[WHAT NEEDS TO BE DONE]
In the listing below, find the line with "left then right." and the line with "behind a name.". Repeat those two lines and all lines between them exactly.
START COLLECTED MATERIAL
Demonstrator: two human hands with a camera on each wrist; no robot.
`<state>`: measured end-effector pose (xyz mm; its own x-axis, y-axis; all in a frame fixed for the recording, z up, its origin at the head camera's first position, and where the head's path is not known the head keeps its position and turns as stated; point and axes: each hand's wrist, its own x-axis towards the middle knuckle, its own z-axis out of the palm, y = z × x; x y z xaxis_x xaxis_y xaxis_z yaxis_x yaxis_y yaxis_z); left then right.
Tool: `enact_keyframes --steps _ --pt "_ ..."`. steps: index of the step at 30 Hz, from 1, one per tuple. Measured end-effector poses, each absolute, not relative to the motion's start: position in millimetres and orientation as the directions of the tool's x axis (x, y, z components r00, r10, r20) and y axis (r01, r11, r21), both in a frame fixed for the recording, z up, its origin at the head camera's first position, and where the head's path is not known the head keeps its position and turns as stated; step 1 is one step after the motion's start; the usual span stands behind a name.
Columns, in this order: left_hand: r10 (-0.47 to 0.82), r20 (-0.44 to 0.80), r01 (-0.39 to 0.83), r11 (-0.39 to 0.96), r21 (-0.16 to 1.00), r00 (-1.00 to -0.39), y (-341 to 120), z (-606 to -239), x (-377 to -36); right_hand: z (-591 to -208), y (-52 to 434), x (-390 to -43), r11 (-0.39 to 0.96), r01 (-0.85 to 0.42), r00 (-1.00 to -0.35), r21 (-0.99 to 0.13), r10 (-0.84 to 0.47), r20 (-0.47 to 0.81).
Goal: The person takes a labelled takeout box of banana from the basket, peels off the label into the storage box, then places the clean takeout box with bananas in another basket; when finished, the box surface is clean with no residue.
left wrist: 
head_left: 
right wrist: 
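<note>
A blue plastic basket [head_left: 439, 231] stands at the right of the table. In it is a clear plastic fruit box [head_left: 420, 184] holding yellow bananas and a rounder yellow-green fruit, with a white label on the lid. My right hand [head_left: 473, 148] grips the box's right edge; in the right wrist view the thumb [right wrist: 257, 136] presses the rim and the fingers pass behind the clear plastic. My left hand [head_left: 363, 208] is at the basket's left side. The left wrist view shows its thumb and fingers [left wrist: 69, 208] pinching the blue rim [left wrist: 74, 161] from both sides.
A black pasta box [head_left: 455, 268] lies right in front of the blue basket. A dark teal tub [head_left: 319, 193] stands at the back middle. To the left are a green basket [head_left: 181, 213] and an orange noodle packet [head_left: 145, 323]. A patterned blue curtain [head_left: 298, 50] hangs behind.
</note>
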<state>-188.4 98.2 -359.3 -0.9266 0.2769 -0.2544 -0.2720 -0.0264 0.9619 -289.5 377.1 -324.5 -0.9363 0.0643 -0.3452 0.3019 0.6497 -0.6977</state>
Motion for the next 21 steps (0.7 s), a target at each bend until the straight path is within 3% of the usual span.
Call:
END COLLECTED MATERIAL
[WRITTEN SOLUTION]
`<state>`: measured end-effector pose (xyz mm; its own x-axis, y-axis; all in a frame fixed for the recording, z up, its origin at the head camera's first position, and where the head's path is not known the head keeps its position and turns as stated; point and axes: each hand's wrist, its own x-axis towards the middle knuckle, its own z-axis out of the palm, y = z × x; x y z xaxis_x xaxis_y xaxis_z yaxis_x yaxis_y yaxis_z); left then right.
Tool: `enact_keyframes --steps _ --pt "_ ..."`. steps: index of the step at 30 Hz, from 1, one per tuple. Measured end-effector poses, each absolute, not relative to the motion's start: position in millimetres and orientation as the directions of the tool's x axis (x, y, z components r00, r10, r20) and y axis (r01, r11, r21), both in a frame fixed for the recording, z up, its origin at the head camera's first position, and where the head's path is not known the head keeps its position and turns as stated; step 1 is one step after the motion's start; the usual span stands behind a name.

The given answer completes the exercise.